Playa lakes are round hollows in the ground in the Southern High Plains of the United States. They are ephemeral, meaning that they are only present at certain times of the year. The temporal nature of playa lakes led to confusion on the part of early European explorers, some of whom described the region as a desert and others a land of millions of small lakes. Most playas fill with water only after spring rainstorms when freshwater collects in the round depressions of the otherwise flat landscape of West Texas, Oklahoma, New Mexico, Colorado, and Kansas. There are also a few saltwater-filled playas. These are fed by water from underlying aquifers, which brings salt with it as it percolates up through the soil. As the water evaporates, the salt is left behind in the increasingly salty playas. There are many theories as to the origin of playas, but the most widely accepted are that playas are either carved by wind or formed by land subsidence (they are sinkholes). Whatever their origin, playas are important to humans, animals and plants of the High Plains. You can find out more information about playa lakes at the Playa Lakes Joint Venture.
Functions & Values
Playas are important because they store water in a part of the country that receives as little as twenty inches of rain a year and where there are no permanent rivers or streams. Consequently, playas support an astounding array of wildlife. Two million waterfowl commonly winter in the playa lakes of the Southern High Plains. Mayflies, dragonflies, salamanders, Bald Eagles, endangered Whooping Cranes, jackrabbits and raccoons also can be found at playa lakes. Amphibians would not be present in this arid region if it were not for playas. Because playa lakes support such a wide variety of animals, they contribute significantly to the biodiversity of the High Plains. The surrounding land is mostly dedicated to a few agricultural species, and some species native to the High Plains survive only because of the existence of playa lakes. Playas also help support the surrounding agriculture by providing irrigation water and seasonally recharging the Ogallala Aquifer. This famous aquifer underlies the Southern High Plains and is being used for irrigation and drinking water faster than it is being replenished.
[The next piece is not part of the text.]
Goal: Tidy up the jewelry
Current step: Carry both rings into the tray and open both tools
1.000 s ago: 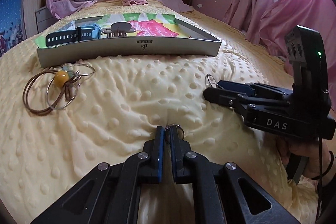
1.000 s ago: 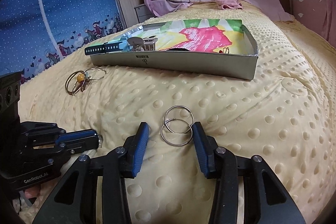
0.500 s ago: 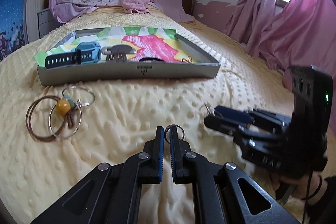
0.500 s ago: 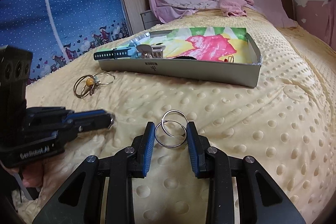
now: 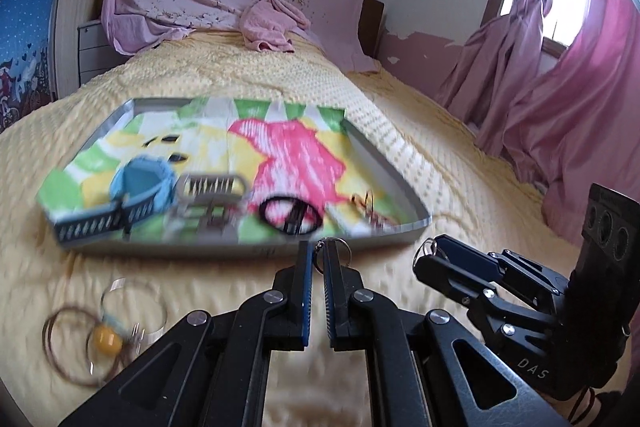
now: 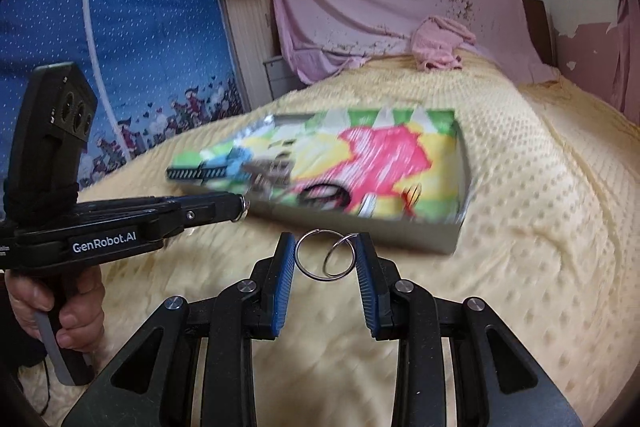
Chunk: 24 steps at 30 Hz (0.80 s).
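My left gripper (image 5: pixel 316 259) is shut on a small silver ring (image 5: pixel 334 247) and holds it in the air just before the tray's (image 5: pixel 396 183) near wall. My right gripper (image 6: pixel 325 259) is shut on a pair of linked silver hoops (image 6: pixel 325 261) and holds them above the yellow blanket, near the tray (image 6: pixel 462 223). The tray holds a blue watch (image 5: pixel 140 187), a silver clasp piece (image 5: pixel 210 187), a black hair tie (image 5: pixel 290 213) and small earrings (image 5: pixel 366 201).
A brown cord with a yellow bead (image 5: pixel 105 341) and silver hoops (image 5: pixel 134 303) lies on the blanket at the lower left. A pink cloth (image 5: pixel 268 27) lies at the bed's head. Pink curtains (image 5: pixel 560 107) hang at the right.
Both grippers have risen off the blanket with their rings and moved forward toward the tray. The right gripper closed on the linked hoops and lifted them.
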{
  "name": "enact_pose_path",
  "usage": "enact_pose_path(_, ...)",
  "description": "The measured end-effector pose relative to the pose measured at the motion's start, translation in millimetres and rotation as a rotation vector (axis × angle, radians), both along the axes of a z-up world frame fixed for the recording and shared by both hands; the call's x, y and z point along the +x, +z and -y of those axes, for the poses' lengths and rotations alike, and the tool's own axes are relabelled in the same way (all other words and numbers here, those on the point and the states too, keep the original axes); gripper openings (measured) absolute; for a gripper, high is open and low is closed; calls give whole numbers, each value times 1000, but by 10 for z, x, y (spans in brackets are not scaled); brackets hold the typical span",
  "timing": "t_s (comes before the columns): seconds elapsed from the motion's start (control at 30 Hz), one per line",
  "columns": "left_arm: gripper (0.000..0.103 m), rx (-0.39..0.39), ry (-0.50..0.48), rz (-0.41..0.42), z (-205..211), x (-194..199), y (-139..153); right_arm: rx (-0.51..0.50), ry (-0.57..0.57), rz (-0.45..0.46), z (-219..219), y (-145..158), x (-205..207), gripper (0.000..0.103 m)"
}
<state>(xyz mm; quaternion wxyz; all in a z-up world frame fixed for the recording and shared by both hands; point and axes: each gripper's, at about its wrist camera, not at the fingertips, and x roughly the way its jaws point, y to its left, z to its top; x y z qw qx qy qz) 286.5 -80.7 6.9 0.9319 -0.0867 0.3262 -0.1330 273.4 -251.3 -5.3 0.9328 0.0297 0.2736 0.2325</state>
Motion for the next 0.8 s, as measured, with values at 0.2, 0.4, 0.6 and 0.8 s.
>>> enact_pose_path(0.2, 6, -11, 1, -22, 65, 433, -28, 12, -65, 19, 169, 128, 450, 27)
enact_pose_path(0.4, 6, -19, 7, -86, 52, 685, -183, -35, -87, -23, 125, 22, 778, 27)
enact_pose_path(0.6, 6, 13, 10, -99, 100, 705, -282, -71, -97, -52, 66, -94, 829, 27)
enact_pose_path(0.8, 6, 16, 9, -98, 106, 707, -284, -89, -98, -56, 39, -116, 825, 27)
Today, some playas are appreciated and protected because of their value to wildlife. Playas' importance as water storage sites is also recognized - they provide between 10 and 25 percent of the annual irrigation water in some counties. To protect this water source from pollution, many farmers are adopting playa-friendly farming techniques like planting native vegetation around playas to filter sediment, fertilizer, and pesticides from the runoff that provides playas' water supplies. Sediment in runoff can fill playas, reducing their capacity to hold water and depleting biodiversity. An emerging threat to playas is that some farmers in the Southern High Plains are returning to dry farming techniques, which means less rainwater reaches playas. Some new irrigation methods can lead to decreases in the amount of water reaching playas as well, by altering runoff patterns. In some places, playas are still used as lagoons to hold animal waste, which seriously decreases their ability to support wildlife and can threaten groundwater purity.